BALTIMORE -- The Red Sox were 53-28 at Fenway Park this season, the best home record in the league by a game over the Athletics (52-29) and two games better than the Tigers and Rays (51-30), all three teams the Sox could meet in the postseason.
Having the home-field advantage in October mattered to them, they said, from John Farrell on down, and now they have it.
Two years to the night that the Sox were eliminated from the playoffs on the last day of the season here in Oriole Park at Camden Yards, they took the field Saturday night against the Orioles already assured of their goal, the Athletics having lost to the Mariners just moments earlier.
A game shorn of urgency instead became an exercise in advance preparation for the postseason, though the Sox still took it to the last out before falling 6-5 to the Orioles before a crowd of 36,556. Jonny Gomes took a called, full-count third strike from Orioles closer Jim Johnson with the tying run on second base to end it.
Left-hander Jon Lester, the likely choice to pitch the division series opener Friday in Boston, pitched five innings and came away with a no-decision in his final regular-season start of 2013, his 15-8 record and 3.75 ERA a quantum leap from last year's 9-14 and 4.82 ERA.
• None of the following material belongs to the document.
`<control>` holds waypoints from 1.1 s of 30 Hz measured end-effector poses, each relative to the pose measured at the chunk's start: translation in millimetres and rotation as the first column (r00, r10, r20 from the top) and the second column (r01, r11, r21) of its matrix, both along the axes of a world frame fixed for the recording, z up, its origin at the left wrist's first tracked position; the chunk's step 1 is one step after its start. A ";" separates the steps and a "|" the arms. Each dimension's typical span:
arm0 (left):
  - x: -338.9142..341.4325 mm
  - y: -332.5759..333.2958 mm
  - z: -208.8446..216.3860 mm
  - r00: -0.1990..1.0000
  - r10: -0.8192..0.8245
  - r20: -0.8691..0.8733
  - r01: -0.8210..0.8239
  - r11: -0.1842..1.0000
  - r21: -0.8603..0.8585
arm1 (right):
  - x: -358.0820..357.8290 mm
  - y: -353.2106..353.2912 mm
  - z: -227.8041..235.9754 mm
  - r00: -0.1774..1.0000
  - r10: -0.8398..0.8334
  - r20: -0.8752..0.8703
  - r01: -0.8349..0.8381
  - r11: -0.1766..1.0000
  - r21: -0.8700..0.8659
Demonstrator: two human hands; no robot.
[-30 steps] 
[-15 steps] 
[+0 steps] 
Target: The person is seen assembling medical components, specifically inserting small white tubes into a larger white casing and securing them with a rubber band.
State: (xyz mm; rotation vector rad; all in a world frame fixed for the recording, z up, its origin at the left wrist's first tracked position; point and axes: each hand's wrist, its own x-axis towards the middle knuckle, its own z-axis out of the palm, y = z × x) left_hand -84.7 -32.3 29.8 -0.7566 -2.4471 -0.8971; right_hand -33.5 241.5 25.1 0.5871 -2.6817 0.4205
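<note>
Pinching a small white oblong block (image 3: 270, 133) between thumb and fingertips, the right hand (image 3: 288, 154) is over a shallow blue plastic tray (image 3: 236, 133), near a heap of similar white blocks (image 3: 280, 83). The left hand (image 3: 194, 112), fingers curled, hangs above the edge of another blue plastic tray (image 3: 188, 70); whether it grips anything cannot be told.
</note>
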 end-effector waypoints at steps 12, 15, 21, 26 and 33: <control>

Left-handed reliever Matt Thornton, auditioning for a spot in the postseason bullpen, pitched a clean sixth inning. Junichi Tazawa gave the Sox a three-up, three-down seventh, then gave up back-to-back singles in the eighth that ultimately turned into the game's deciding runs when Steve Pearce doubled off lefty Franklin Morales after he'd just whiffed Nick Markakis.
The win assured the Orioles of winning the season series against the Red Sox. They lead 10-8. The Sox are 36-21 (.632) against the rest of the division.
Daniel Nava, bidding to finish the season with a .300 average, had four hits, matching a career high, to raise his average to .303. Dustin Pedroia went 3-for-5, giving him six hits in the past two nights and raising his average to .301. Gomes, Stephen Drew and David Ross had two hits apiece.